SEPOTONG SINGKONG
Pentigraf
SEPOTONG SINGKONG
Oleh: Telly D.
Rani duduk di sudut kamarnya, menggenggam secangkir teh hangat. Pikirannya melayang ke novel In Search of Lost Time karya Marcel Proust, dimana sepotong madeleine menjadi jembatan nostalgia. Dengan hati-hati, ia mengambil sepotong singkong bakar dari piring. Ia mencelupkan ujungnya ke dalam teh dan membiarkan rasanya melebur berbaur di lidah dalam keheningan waktu yang meluruhkan rasa.

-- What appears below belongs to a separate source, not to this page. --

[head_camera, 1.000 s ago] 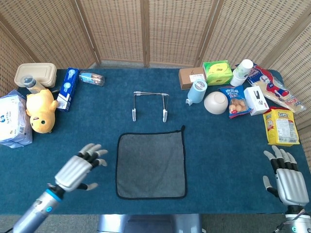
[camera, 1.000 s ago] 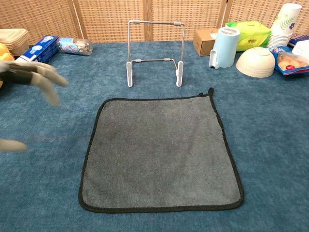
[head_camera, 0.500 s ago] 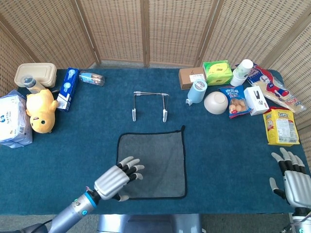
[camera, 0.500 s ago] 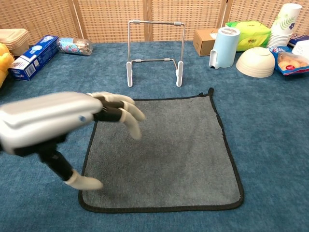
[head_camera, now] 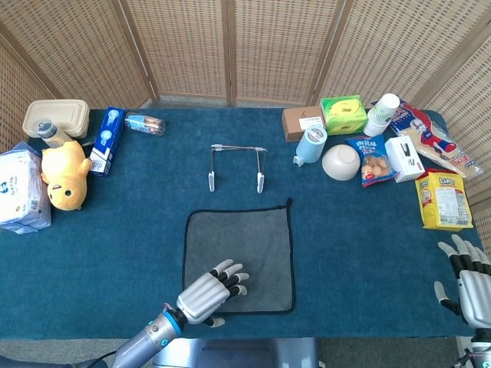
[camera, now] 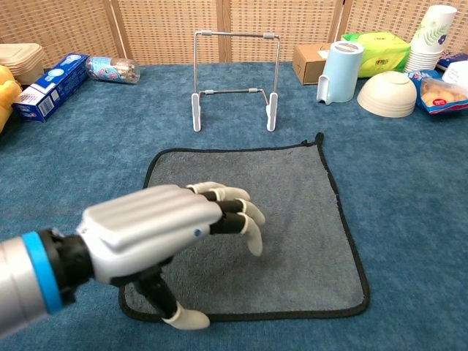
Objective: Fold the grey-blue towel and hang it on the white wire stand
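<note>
The grey-blue towel (head_camera: pixel 242 249) (camera: pixel 289 219), edged in black, lies flat and unfolded on the blue table. Behind it stands the white wire stand (head_camera: pixel 236 166) (camera: pixel 234 77), bare. My left hand (head_camera: pixel 209 294) (camera: pixel 157 238) hovers over the towel's near left corner, palm down, fingers spread and slightly curled, thumb by the front hem, holding nothing. My right hand (head_camera: pixel 469 280) is open at the table's near right edge, far from the towel; the chest view does not show it.
At the back right are a blue cup (head_camera: pixel 311 144), white bowl (head_camera: pixel 341 162), cardboard box (head_camera: pixel 302 121), green pack (head_camera: pixel 342 113) and snack bags (head_camera: pixel 443 199). A yellow plush (head_camera: pixel 63 174), blue box (head_camera: pixel 107 139), bottle (head_camera: pixel 145 123) and food container (head_camera: pixel 55 116) crowd the left.
My left hand has swept from the table's left side rightward and toward the front, onto the towel's near left corner. My right hand has slid slightly lower toward the table's near edge.
</note>
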Controlling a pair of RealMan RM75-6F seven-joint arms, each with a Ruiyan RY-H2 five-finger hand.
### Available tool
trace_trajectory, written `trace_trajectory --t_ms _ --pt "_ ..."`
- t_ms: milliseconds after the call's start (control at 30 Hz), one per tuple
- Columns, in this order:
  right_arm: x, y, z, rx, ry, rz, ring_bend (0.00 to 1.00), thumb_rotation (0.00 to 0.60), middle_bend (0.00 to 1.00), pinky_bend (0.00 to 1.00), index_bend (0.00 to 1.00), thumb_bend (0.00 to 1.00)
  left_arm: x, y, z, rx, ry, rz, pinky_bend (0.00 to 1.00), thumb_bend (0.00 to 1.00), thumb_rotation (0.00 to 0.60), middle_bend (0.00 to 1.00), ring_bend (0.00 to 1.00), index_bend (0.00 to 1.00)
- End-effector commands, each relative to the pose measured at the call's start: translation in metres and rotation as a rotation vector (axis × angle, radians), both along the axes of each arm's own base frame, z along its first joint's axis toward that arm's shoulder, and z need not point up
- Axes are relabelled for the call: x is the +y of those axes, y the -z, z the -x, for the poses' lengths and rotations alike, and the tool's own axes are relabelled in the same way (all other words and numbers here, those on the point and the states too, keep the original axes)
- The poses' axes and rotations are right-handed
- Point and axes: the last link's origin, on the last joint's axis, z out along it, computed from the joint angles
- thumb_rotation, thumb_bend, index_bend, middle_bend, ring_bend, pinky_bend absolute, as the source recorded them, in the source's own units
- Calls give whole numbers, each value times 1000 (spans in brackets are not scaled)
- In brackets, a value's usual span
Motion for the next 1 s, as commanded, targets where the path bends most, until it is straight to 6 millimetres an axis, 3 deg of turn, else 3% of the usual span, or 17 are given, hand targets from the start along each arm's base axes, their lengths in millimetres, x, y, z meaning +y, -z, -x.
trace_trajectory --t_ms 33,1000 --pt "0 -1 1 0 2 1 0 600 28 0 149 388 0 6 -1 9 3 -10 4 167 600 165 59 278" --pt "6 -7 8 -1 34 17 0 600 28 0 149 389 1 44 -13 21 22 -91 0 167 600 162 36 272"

Masa kecil yang penuh kekurangan menyeruak. Ia melihat dirinya kecil, duduk di bawah terik matahari, menunggu ibunya membakar singkong di tungku reyot. Saat itu, singkong adalah makanan mewah, satu-satunya yang bisa mengganjal perut kosong. Rasa hangus di lidahnya kini membawa suara tawa ibunya, meski lelah, tetap ceria menghiburnya. Rani tersadar, singkong yang dulu ia benci kini menjadi simbol ketegaran dan cinta.
Tak terasa air matanya jatuh berderai-derai. Secangkir teh di tangannya bukan sekadar pengingat; ia baru saja kehilangan ibunya kemarin. Singkong gosong dan hangus sebelah, adalah singkong yang terakhir dibakar ibunya untuknya. Rasa pahit dan aroma hangus itu kini lebih dalam, mengikat kenangan sekaligus kepergian yang memilukan hati.